Have you ever loved something so much yet at the same time you hate it? Ok, maybe hate is too strong of a word, but this is exactly how I feel about granola. I have this weird relationship with it, but I can't be the only one out there. Right? It satisfies any sweet, savory, crunchy craving you have and is hands down the perfect addition to yogurt, oatmeal, or a cold glass of almond milk. However, I have to actively stop myself from wandering down this aisle at the supermarket, but somehow my shopping cart always steers me there. Then, I find myself contemplating for a good twenty minutes if I should buy the granola or not. Why?
The amount of added sugar that is in granola is completely unnecessary and the fact that once I open the bag- I will finish it- the entire bag is gone with the wind. (anyone get that?) Serving sizes of granola are ridiculous and it goes out the window once that bag has been opened. Seriously though? ¼ cup can be over 200 calories and over 20 grams of sugar? Does anyone actually stick to the serving size? I’ve perfected mindless eating with granola and plus it isn’t the best thing that I should be eating considering I suffer from digestive issues.
Lets stop for a minute and check out those clusters above.....
Last weekend I was on a coconut, almond, chocolate kick, if you couldn't already tell by my toasted coconut almond chocolate baked oatmeal that I made. Which, I swear tasted like an almond joy. Anyways, back to the granola. I had left over coconut flakes, chocolate chips, and sprouted almonds so I thought I would mix it all together with gluten free oats and make my own clustery treat. One good thing about making granola? You can control the amount of sugar and ingredients that goes in. I have to really watch my sugar intake, which is why I have to stay away from pretty much every granola on the market. I only added a little maple syrup to the mix because the chocolate chunks and the cinnamon that I would add in would sweeten it right up!
Also, I used sprouted almonds and sprouted oats in my mix. Sprouting reduces the fat content AND removes enzyme inhibitors. Double win! It also enhances the flavor (think nuttier, creamy, sweeter) and these types of nuts or oats are more nutritious, healthier, easier to chew and most importantly easier to digest. Perfect right?

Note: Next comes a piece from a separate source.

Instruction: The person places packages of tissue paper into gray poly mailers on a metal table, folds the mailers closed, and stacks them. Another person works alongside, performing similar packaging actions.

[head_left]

This granola wasn’t too sweet but had strong flavors of coconut and toasted almonds. When the granola was cooling on the baking sheet I decided to throw a few chocolate chunks into the mix, because why not? It balanced out the coconut and almond flavor and definitely was the missing element (for me anyways). Of course, I had to have clusters in my granola so I mixed the ingredients together using my hands to allow chunks to form together. I also decided to sprinkle a little coconut sugar to the mix and added a sweet caramel flavor to the granola.
You know those types of smells when you are baking that just fill the entire kitchen? This was one of them and I wanted to somehow capture this in a bottle.
Breakfast / Snack
Serves: 4-5 cups
Prep time: 5 minutes
Cook time: 35-40 minutes
Total time: 45 minutes
*Recipe adapted from Ashley over at Fit Mitten Kitchen!
2 1/2 cups gluten free rolled oats
1/2 cup sprouted almonds
3/4 cups chopped sprouted almonds
3/4 cup unsweetened coconut flakes
2 tsp. cinnamon
2 tsp. sea salt
2 tbsp. chia seeds
1/2 tbsp. coconut sugar (optional)
1/3 cup pure maple syrup
1 heaping tbsp. coconut oil
1/2 cup almond butter
4 tbsp. almond milk or water
Dairy-free chocolate chips
Preheat the oven to 350 degrees and line a baking sheet with parchment paper. Set aside.
In a small bowl add the chia seeds with either the almond milk, water, or apple juice. Set aside.
In a large bowl mix together the gluten free oats, almonds, coconut flakes, cinnamon, sea salt. [If you are adding in things like goji berries, chocolate chips, or cranberries I would wait until the granola is done- the chocolate will obviously melt and the goji berries might burn]
In a separate bowl mix together the almond butter, the soaked chia seeds mix, coconut oil, and maple syrup. If the mixture is difficult to mix you can heat it for a minute and it will come together easier.
Add the liquid mixture to the dry mix. Use your hands to incorporate both mixes.
Spread out the mix evenly on the baking sheet. Here you can somewhat control the size of the granola. I prefer chunks, so I scrunch some of mix together with my hands. This will allow the granola to stick together while it is baking in the oven.
Bake on the bottom rack of the oven for 15 minutes. After 15 minutes take the granola out of the oven and give it a gentle mix. To keep the clusters together lightly flip the granola.
Place the granola back in the oven for another 20-25 minutes. Once the coconut flakes, oats, and the sprouted almonds have developed a golden brown color you know it will be finished!
Leave the oats on the pan for 10 -15 minutes. The air will give the granola a nice crunch! I tend to leave mine on the pan for an hour or after the 15 minutes I will put it in a container without the top for a while.